Preaching is Not Dialogue
Brethren, preaching is not a dialogue. It’s the proclamation of God’s whole counsel by a man called of God, set apart by the Church, more often than not to a people who want dialogue instead of submitting to God and pastoral authority. That’s preaching.
If you want dialogue, you need repentance.
Prove it from Scripture.
Joel is right. The Greek words for preaching/preacher are kerugma//kerux.
The lexical meaning for kerux is:
a herald or messenger vested with public authority, who conveyed the official messages of kings, magistrates, princes, military commanders, or who gave a public summons or demand, and performed various other duties. In the NT God’s ambassador, and the herald or proclaimer of the divine word.
kerugma: that which is proclaimed by a herald or public crier, a proclamation by herald in the NT the message or proclamation of the heralds of God or Christ.
Preaching is therefore a monologue.
I don’t think we can use a lexicon here to make a conclusion. Stating “Preaching is therefore a monologue,” based on a limited view of its meaning from a lexicon often results in word fallacies. We must go to the context of each of the word uses themselves and see how preaching was executed.
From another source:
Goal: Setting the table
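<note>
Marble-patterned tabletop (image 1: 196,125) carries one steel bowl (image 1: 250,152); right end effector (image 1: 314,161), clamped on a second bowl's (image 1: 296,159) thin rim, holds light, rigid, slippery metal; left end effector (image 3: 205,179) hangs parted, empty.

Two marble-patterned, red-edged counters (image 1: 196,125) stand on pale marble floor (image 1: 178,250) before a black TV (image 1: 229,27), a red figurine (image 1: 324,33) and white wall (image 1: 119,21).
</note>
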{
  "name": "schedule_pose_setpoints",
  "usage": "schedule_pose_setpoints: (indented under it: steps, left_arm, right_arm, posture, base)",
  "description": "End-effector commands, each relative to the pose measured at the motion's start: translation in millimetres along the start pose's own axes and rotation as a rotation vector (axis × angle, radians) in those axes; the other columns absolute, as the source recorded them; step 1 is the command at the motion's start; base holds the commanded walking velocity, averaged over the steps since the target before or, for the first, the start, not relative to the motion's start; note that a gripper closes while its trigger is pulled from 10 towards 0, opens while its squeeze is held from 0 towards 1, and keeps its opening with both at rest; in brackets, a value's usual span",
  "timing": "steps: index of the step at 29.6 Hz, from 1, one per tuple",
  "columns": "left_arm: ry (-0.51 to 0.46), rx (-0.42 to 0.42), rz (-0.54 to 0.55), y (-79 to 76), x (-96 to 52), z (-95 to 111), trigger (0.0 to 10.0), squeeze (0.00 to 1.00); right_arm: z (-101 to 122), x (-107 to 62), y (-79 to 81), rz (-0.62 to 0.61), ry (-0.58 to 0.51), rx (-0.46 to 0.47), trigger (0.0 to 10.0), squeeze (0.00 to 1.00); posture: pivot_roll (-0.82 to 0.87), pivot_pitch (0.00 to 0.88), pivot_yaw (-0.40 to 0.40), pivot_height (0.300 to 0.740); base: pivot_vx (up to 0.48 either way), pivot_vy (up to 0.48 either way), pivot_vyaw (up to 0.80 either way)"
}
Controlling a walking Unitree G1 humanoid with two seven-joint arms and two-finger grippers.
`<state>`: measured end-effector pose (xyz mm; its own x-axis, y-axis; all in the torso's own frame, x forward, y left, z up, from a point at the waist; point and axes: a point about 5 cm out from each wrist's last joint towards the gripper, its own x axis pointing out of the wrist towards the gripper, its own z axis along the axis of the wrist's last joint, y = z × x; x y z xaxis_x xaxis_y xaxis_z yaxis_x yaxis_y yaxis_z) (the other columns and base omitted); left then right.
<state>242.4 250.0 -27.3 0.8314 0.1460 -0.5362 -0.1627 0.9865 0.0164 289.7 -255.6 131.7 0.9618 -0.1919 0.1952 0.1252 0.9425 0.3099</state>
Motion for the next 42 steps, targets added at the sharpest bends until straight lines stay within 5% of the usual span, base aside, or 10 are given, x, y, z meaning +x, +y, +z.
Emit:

When we do that, in all of these instances http://biblesuite.com/greek/2784.htm we see
• Active participation and interruptions by the audience were common.
• Prophets and priests spoke extemporaneously and out of a present burden, rather than from a set script.
• There is no indication that Old Testament prophets or priests gave regular speeches to God’s people. Instead, the nature of Old Testament preaching was sporadic, fluid, and open for audience participation. Preaching in the ancient synagogue followed a similar pattern.